- **Given data**:
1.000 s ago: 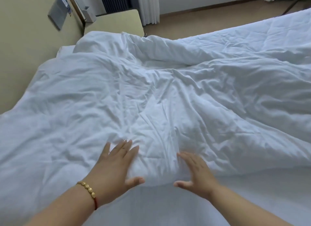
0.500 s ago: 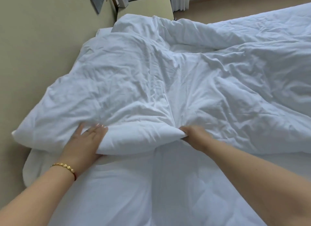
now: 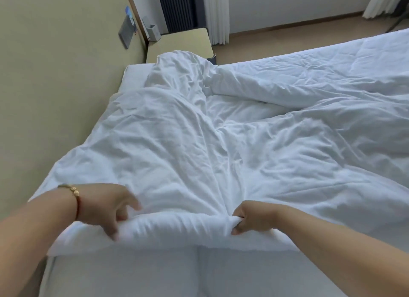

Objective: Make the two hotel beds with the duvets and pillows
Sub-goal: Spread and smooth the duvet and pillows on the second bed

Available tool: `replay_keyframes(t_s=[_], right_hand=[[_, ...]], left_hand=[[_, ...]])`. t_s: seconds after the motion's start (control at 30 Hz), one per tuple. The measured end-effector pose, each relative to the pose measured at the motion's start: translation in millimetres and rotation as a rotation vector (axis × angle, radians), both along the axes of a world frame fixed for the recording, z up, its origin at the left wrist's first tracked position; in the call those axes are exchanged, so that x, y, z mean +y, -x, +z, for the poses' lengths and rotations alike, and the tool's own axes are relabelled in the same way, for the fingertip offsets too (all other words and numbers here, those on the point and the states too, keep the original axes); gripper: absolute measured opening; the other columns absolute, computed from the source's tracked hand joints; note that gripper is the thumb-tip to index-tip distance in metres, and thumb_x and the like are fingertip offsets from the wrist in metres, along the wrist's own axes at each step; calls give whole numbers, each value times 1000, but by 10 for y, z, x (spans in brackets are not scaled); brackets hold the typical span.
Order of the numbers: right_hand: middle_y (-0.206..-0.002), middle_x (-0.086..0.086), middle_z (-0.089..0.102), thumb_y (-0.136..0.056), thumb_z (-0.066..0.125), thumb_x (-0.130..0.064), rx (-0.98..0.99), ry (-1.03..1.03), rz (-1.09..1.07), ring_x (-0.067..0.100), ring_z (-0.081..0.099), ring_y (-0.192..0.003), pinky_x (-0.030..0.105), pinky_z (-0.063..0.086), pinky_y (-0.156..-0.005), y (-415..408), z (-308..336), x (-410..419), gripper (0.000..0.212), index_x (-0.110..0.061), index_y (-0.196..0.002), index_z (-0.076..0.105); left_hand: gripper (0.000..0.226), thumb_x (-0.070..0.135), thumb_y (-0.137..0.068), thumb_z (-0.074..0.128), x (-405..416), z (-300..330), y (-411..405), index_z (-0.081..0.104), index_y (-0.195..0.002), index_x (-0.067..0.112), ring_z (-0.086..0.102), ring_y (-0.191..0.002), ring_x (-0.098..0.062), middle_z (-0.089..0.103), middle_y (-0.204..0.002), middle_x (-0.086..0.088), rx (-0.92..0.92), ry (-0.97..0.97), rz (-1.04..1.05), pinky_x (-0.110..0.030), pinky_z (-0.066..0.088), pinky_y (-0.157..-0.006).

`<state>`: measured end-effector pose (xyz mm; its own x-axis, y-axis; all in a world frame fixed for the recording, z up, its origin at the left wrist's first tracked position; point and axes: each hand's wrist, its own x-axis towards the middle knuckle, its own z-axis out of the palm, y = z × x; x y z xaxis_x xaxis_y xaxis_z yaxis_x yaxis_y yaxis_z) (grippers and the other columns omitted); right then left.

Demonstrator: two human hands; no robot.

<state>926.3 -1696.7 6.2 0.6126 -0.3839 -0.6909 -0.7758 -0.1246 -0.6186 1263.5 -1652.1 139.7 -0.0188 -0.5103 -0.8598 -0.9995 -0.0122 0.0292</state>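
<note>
Now bunched into a thicker roll than half a second ago: duvet (image 3: 199, 141) edge, pinched by left hand (image 3: 106, 206) and right hand (image 3: 250, 214), both curled tight.

The scene is evenly lit by soft, cool daylight. The crumpled white cotton duvet (image 3: 221, 155) is rendered bright with a faint bluish cast, and only gentle grey shadows are held in its folds. No glare is seen. A darker shadow is cast under the duvet's near rolled edge onto the plain white mattress sheet (image 3: 155, 274). The left hand (image 3: 106, 206), at that edge, is smeared by motion blur, its fingers (image 3: 115, 228) indistinct. Straight lines far from the duvet, toward the frame edges, are bowed by wide-angle distortion.
</note>
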Motion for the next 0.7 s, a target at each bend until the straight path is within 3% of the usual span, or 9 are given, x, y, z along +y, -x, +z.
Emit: replay_keyframes(t_s=[0.03,0.1,0.17,0.23,0.33,0.4,0.5,0.6,0.7], right_hand=[[-73,-5,54,-85,66,-36,12,3,18,10,46,-64,23,39,-60,17,-15,-26,15,-22,-78,65],[-81,-3,64,-86,66,-37,-37,11,-131,9,55,-71,25,47,-73,110,-60,-127,25,-14,-96,71],[-94,5,69,-89,62,-38,-56,171,-343,18,62,-85,30,47,-82,249,-117,-266,33,-9,-101,70],[-109,5,67,-93,57,-38,-4,340,-502,21,59,-104,30,43,-89,431,-206,-394,34,-9,-109,66],[-127,1,57,-91,58,-41,92,423,-644,19,51,-120,29,39,-98,823,-433,-522,42,-21,-128,55],[-130,-1,52,-90,57,-44,206,481,-610,22,47,-125,33,40,-101,1171,-636,-550,44,-24,-129,53],[-137,1,48,-91,52,-48,339,436,-566,24,42,-129,34,36,-105,1700,-898,-455,45,-24,-129,52],[-134,5,52,-94,49,-45,341,386,-640,24,45,-126,29,36,-97,2135,-1026,-377,44,-19,-130,52],[-98,2,58,-94,50,-38,264,403,-743,24,56,-102,26,34,-73,2489,-1019,-416,18,-22,-96,58]], left_hand=[[66,36,-69,85,-123,-6,159,52,-125,40,58,-106,2,64,-113,17,130,-20,100,-14,50,-87],[73,50,-72,77,-391,-101,563,47,-136,33,55,-114,3,60,-126,15,359,109,216,-6,45,-84],[65,54,-84,63,-611,-337,965,45,-141,30,51,-123,-4,53,-137,11,457,346,310,-16,42,-95],[61,55,-92,50,-735,-674,1316,40,-145,26,41,-135,-10,43,-148,7,424,511,287,-27,34,-110],[62,54,-96,40,-751,-1189,1741,34,-148,20,32,-141,-15,35,-154,3,329,568,200,-38,24,-117],[63,54,-97,37,-726,-1455,1996,30,-150,20,24,-145,-15,30,-156,2,265,552,163,-43,17,-119],[62,52,-99,36,-666,-1643,2398,26,-151,20,18,-147,-14,25,-158,2,285,536,186,-40,13,-121],[59,47,-99,39,-619,-1677,2821,29,-150,19,27,-143,-12,29,-156,4,386,538,291,-32,22,-118],[56,46,-99,41,-618,-1703,3248,31,-148,20,29,-141,-10,33,-153,6,417,530,307,-26,24,-114]])
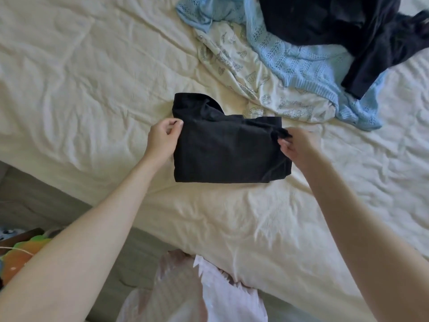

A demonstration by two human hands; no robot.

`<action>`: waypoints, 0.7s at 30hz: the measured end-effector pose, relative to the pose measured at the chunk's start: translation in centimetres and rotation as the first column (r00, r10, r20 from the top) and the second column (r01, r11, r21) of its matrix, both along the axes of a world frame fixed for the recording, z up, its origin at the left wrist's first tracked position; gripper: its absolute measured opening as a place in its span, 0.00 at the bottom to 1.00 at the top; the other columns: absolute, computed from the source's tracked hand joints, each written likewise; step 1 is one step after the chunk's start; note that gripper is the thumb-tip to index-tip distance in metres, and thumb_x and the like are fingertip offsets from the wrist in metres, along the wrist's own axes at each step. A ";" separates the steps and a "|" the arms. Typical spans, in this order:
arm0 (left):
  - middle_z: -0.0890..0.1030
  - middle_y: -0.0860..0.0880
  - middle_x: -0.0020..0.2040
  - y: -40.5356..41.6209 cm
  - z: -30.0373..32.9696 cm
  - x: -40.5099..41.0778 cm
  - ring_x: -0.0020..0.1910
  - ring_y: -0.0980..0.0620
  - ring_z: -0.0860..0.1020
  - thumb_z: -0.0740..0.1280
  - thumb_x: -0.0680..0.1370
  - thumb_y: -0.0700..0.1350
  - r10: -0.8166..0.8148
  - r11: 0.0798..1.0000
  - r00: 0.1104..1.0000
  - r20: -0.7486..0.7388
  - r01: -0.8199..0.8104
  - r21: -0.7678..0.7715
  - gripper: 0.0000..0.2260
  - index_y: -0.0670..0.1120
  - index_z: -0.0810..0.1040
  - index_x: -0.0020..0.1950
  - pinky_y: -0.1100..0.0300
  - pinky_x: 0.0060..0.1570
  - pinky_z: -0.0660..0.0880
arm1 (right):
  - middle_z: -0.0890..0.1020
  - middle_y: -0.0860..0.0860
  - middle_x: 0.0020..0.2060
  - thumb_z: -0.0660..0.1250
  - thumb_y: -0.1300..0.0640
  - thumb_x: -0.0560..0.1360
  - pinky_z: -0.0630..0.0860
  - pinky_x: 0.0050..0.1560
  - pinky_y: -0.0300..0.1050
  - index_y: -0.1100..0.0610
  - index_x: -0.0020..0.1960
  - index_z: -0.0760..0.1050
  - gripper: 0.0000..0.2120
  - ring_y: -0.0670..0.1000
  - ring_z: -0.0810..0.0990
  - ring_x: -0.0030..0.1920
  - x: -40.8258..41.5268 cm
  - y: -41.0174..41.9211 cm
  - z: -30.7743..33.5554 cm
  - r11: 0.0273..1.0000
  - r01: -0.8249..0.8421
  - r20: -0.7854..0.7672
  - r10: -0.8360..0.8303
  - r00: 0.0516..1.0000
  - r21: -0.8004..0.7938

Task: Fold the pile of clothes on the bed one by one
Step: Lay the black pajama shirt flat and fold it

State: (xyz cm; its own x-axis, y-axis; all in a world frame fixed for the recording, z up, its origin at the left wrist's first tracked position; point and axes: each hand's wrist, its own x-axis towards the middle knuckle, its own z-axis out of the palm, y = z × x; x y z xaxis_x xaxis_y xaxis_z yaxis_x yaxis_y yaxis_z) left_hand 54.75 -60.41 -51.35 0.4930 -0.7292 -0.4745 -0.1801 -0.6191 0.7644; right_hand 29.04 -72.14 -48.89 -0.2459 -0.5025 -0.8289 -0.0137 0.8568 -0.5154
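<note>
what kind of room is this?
Likely a home bedroom: a bed with a rumpled cream sheet, loose clothes piled on it, and both hands folding a black garment.

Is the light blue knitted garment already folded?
No, the light blue knit lies crumpled in the pile beyond the black garment that both hands grip.

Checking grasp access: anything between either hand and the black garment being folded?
Nothing visible. The left hand pinches the left edge of the black garment, and the right hand pinches its right edge. The unfolded pile lies beyond it on the bed, apart from both hands.
</note>
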 end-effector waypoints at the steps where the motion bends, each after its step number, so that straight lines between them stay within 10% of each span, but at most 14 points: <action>1: 0.78 0.51 0.51 -1.3 -0.7 0.4 0.51 0.53 0.76 0.61 0.81 0.50 0.037 0.999 0.999 0.011 -0.038 0.028 0.09 0.47 0.76 0.54 0.59 0.50 0.74 | 0.76 0.54 0.35 0.60 0.63 0.78 0.73 0.26 0.32 0.62 0.56 0.73 0.08 0.46 0.79 0.32 0.7 -1.1 -0.6 1.000 -0.006 0.023 0.006 1.000 0.003; 6: 0.71 0.46 0.65 -4.1 -2.5 0.5 0.62 0.50 0.72 0.57 0.82 0.50 0.064 0.993 0.992 0.109 -0.074 0.088 0.21 0.44 0.62 0.73 0.56 0.64 0.68 | 0.80 0.56 0.54 0.61 0.58 0.78 0.75 0.57 0.44 0.62 0.66 0.72 0.18 0.52 0.78 0.54 3.4 -1.3 -2.3 0.898 -0.366 -0.302 0.289 0.909 -0.244; 9: 0.63 0.40 0.74 -2.0 -2.6 -1.3 0.72 0.42 0.62 0.58 0.81 0.46 -0.297 0.937 0.763 0.574 0.348 0.022 0.22 0.42 0.62 0.74 0.50 0.69 0.60 | 0.75 0.56 0.64 0.61 0.57 0.79 0.63 0.69 0.49 0.59 0.67 0.72 0.17 0.55 0.70 0.67 4.4 2.9 -3.2 0.386 -0.857 -0.686 0.520 0.509 -0.343; 12: 0.61 0.41 0.75 -1.2 -3.5 -3.9 0.74 0.38 0.58 0.57 0.80 0.48 -0.517 0.783 0.525 0.676 0.608 0.127 0.22 0.46 0.64 0.74 0.41 0.70 0.56 | 0.68 0.57 0.71 0.61 0.55 0.79 0.56 0.71 0.63 0.55 0.70 0.70 0.20 0.60 0.63 0.73 4.7 5.4 -5.5 0.018 -0.982 -0.839 0.517 0.171 -0.188; 21: 0.38 0.51 0.78 1.2 -8.9 -4.7 0.76 0.47 0.39 0.40 0.79 0.58 -0.729 0.684 0.503 0.465 0.502 0.530 0.25 0.57 0.36 0.74 0.40 0.72 0.44 | 0.49 0.52 0.77 0.45 0.38 0.79 0.40 0.74 0.57 0.46 0.77 0.46 0.29 0.54 0.47 0.77 2.7 3.0 -11.4 -0.057 -0.972 -0.752 0.624 -0.214 0.229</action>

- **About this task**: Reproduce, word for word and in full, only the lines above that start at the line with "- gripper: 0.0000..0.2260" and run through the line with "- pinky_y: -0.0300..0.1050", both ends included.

- **Problem solution**:
  - gripper: 0.0000..0.2260
  - index_y: -0.0670..0.1120
  - index_z: -0.0810..0.1040
  - index_x: -0.0020..0.1950
  - pinky_y: -0.1100..0.0300
  - pinky_x: 0.0060..0.1570
  - pinky_z: -0.0660..0.0880
arm1 (right):
  - middle_z: -0.0890..0.1020
  - middle_y: -0.0860..0.0860
  - middle_x: 0.0020..0.2060
  - thumb_z: -0.0660..0.1250
  - thumb_y: -0.1300..0.0640
  - thumb_x: -0.0560..0.1360
  - pinky_z: -0.0630..0.0860
  - pinky_x: 0.0050..0.1560
  - pinky_y: -0.0300..0.1050

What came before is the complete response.